● **How to complete this task**
The expected output is a verbatim reprint of the lines from the beginning of the data that follows through the line that contains "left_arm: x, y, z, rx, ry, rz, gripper".

• • •

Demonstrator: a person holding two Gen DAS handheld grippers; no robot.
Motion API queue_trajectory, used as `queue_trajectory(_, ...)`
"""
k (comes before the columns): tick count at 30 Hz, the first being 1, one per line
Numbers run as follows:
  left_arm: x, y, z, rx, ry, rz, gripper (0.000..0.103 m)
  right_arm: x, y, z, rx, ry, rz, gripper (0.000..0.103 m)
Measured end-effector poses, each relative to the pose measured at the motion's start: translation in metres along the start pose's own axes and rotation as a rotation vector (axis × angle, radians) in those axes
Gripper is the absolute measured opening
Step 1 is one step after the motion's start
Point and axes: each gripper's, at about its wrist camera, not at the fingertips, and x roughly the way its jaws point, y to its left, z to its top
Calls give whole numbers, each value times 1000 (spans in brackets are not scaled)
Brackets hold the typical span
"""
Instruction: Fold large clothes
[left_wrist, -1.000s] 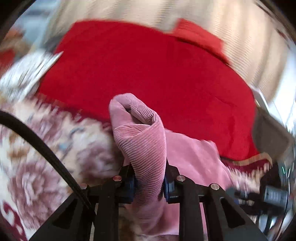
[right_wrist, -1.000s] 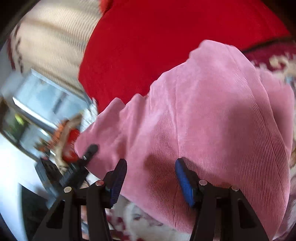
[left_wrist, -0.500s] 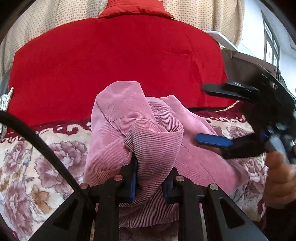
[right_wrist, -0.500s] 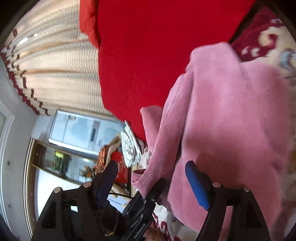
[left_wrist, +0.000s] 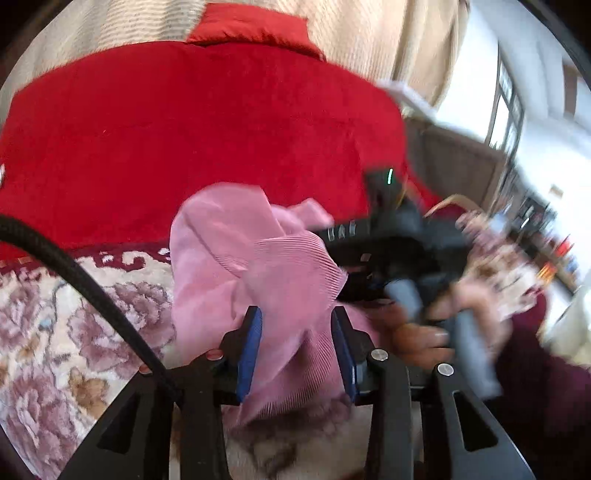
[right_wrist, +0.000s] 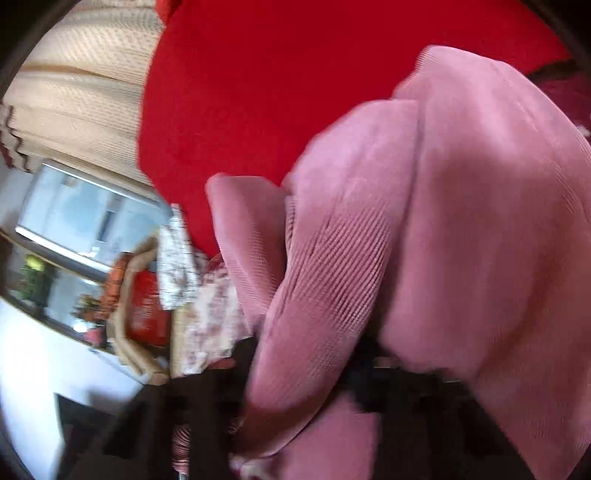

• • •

● **Answer to the problem**
Demonstrator: a person holding two Gen DAS handheld grippers; no robot.
Motion API queue_trajectory, used as `queue_trajectory(_, ...)`
"""
k (comes before the columns): tick count at 30 Hz, the first being 1, one per line
Numbers run as follows:
  left_arm: x, y, z, rx, ry, rz, gripper (0.000..0.103 m)

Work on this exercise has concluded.